En 1995, une étude du Standish Group dressait un tableau accablant de la conduite des projets informatiques. Reposant sur un échantillon représentatif de 365 entreprises, totalisant 8 380 applications, cette étude établissait que 16,2 % seulement des projets étaient conformes aux prévisions initiales, 52,7 % avaient subi des dépassements en coût et délai d’un facteur 2 à 3 avec diminution du nombre des fonctions offertes, 31,1% ont été purement abandonnés durant leur développement. Pour les grandes compagnies, le taux de succès tombait à 9 % alors que seulement 42 % des fonctionnalités commandées ont été effectivement livrées.

Ces statistiques peuvent être interprétées de différentes façons selon qu’on les considère avec le point de vue du maître d’ouvrage (MOA) ou avec celui du maître d’œuvre (MOE). Du point de vue du maître d’ouvrage, elles indiquent une incapacité à sélectionner le maître d’œuvre qui saura réaliser le système souhaité, aux conditions économiques de coût, qualité, fonctionnalité et délai. Du point de vue du maître d’œuvre, elles indiquent soit une incapacité à faire un devis sérieux des travaux à réaliser pour livrer le système commandé aux conditions fixées par le contrat puis à diriger la réalisation soit une incapacité à dialoguer avec le MOA, ne serait-ce que pour lui expliquer que le système commandé est infaisable aux conditions fixées par le contrat ou, encore, que l’expression de besoin est trop instable ou économiquement mal fondée pour développer quoi que ce soit de solide.

La qualité de la relation MOA/MOE est donc une condition nécessaire au bon déroulement de la transaction entre les différents acteurs qui, le moment venu, permettra d’arrêter le prix du contrat. Ce n’est malheureusement pas une condition suffisante, car les projets informatiques souffrent d’un certain nombre d’impondérables qui rendent leur estimation initiale particulièrement risquée. Pour un bon déroulement, il faut mettre en place une mécanique de gestion de risque permettant l’identification des incertitudes et organiser le projet pour que, le risque une fois détecté et bien compris, une solution soit apportée qui ne mette pas en péril l’équilibre économique du projet. Un modèle d’estimation est donc indissociable des projets eux-mêmes dont il est le centre décisionnel.

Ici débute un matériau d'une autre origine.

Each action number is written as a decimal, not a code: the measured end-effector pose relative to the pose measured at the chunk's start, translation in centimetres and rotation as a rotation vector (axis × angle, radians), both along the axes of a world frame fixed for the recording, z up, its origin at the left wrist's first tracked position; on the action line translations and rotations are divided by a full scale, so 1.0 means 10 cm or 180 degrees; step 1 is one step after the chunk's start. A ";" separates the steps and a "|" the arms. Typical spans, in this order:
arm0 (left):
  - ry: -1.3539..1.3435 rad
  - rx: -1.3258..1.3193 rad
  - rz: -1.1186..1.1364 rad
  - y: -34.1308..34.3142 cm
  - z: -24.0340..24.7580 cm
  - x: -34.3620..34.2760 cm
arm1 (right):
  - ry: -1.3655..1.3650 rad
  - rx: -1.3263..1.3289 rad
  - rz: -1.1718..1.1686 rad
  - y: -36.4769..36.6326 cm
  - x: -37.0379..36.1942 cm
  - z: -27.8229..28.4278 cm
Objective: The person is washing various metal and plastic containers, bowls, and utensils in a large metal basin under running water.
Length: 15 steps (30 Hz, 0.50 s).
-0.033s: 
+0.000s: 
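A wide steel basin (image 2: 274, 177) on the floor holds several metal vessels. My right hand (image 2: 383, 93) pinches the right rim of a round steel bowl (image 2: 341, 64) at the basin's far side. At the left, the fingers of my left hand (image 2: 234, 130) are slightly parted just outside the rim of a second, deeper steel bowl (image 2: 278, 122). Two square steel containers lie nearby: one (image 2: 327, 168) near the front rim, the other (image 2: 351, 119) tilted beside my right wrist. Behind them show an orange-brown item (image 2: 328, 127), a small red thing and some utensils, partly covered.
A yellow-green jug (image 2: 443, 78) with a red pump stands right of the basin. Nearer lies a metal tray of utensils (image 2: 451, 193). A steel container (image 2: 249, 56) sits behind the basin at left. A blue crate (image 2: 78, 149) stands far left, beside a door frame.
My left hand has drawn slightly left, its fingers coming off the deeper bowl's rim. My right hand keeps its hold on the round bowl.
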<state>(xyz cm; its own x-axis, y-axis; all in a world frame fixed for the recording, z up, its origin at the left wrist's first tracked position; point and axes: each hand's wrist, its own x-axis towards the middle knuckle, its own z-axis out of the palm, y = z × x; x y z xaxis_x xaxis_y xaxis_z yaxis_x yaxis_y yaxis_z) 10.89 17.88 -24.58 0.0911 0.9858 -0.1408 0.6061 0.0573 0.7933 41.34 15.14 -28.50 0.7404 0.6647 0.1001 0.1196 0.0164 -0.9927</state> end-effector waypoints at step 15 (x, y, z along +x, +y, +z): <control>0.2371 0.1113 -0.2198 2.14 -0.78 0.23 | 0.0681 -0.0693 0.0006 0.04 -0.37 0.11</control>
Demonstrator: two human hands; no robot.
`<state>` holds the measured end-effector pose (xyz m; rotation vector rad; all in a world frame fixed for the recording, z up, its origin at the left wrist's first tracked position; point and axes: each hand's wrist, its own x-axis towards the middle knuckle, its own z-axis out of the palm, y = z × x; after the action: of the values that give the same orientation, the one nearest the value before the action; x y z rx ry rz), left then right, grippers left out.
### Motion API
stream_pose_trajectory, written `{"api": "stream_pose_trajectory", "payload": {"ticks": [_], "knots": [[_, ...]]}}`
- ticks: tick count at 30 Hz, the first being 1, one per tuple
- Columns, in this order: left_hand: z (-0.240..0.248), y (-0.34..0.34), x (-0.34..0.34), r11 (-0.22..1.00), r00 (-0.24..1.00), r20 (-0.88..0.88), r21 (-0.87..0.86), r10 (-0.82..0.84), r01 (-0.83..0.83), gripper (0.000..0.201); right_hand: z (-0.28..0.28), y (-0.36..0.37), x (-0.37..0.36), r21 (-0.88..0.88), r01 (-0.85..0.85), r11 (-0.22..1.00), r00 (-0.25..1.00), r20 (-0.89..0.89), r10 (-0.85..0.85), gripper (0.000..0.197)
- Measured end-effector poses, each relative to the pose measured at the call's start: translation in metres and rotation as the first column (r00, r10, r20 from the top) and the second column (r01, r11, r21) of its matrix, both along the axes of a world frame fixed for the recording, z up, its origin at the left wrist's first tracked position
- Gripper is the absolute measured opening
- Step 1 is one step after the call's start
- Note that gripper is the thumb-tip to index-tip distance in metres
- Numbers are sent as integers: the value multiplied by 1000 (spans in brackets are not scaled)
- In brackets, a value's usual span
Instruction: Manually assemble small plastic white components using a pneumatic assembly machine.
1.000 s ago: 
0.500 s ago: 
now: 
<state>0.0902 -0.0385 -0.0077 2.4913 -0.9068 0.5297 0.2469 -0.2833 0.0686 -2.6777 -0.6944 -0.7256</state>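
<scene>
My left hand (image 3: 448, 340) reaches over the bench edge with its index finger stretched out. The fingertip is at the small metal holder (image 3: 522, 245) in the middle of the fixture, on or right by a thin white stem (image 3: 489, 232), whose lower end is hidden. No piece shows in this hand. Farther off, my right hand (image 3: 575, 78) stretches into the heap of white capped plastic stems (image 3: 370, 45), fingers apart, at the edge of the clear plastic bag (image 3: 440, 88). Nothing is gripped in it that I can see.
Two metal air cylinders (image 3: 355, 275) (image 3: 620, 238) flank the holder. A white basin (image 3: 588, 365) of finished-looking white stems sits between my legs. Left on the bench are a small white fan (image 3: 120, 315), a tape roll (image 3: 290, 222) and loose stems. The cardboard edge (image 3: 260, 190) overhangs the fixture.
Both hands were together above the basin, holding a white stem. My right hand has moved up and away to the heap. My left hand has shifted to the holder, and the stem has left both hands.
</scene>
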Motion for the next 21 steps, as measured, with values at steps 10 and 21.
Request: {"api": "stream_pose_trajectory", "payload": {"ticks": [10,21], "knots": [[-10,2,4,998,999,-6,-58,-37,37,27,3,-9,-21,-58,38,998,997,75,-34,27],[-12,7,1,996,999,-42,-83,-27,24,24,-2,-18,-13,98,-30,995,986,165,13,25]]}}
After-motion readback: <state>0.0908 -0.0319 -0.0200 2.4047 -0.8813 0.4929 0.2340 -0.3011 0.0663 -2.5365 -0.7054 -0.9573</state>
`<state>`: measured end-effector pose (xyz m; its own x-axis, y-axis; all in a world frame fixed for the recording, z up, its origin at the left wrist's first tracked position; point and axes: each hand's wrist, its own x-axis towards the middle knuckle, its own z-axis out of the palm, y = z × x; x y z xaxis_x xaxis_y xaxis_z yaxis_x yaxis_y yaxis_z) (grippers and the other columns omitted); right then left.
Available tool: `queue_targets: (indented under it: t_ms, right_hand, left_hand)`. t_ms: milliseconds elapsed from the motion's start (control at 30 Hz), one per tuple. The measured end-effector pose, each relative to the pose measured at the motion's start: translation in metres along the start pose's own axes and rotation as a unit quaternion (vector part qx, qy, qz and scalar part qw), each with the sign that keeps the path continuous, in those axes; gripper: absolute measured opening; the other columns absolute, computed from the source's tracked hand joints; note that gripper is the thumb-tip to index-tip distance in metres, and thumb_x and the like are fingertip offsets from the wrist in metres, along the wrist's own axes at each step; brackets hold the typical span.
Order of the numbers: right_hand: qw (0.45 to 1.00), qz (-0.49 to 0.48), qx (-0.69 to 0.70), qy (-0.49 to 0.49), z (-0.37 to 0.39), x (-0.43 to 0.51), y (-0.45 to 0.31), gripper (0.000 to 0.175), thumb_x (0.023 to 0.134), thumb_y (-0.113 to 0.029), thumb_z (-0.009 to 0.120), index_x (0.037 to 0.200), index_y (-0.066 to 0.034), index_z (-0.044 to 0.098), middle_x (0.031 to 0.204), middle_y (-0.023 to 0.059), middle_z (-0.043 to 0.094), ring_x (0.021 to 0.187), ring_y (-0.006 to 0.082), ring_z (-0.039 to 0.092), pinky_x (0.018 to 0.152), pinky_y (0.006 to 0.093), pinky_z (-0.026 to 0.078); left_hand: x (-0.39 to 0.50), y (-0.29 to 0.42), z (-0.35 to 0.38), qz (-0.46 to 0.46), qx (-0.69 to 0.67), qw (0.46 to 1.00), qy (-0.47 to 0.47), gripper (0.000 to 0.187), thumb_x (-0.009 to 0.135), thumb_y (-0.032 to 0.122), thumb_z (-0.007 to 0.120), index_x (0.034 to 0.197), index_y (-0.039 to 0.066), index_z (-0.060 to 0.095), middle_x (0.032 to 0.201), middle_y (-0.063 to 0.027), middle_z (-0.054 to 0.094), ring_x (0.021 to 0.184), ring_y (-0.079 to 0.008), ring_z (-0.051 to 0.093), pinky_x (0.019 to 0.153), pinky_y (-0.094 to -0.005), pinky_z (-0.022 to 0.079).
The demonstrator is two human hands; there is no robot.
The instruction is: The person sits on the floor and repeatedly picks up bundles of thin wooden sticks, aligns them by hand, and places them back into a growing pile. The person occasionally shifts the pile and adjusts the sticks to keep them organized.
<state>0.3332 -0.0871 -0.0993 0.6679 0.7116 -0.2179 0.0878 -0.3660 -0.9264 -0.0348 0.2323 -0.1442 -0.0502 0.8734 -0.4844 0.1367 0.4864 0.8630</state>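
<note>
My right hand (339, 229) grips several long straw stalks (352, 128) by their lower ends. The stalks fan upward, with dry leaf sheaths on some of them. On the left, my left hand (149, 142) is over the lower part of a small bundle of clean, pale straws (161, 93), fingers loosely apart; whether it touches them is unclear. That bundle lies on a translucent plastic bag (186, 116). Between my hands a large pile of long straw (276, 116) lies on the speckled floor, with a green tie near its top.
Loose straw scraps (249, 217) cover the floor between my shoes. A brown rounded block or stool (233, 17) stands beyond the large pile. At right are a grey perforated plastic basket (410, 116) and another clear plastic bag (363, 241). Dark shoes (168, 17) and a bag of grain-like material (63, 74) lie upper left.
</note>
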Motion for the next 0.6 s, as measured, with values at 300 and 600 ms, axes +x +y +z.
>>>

Organisé par le Centre pour la Maîtrise des Systèmes et des Logiciels (CMSL) du Conservatoire National des Arts et Métiers (CNAM), le présent séminaire d’étude, d’une durée de deux jours, a pour ambition d’offrir une réflexion sur l’estimation des projets au travers d’un ensemble d’exposés didactiques et de descriptions de retours d’expérience du terrain donnés par des praticiens issus d’entreprises.

La première journée (12 juin 2001) sera consacrée à un tutorial sur les modèles d’estimation et le principe des mesures. La seconde journée (13 juin 2001) sera agencée en deux parties : d’une part, une analyse critique des techniques et méthodes en usage et, d’autre part, un éclairage sur la pratique dans les entreprises. L’inscription pourra se faire, au choix du participant, pour une journée ou l’ensemble des deux journées.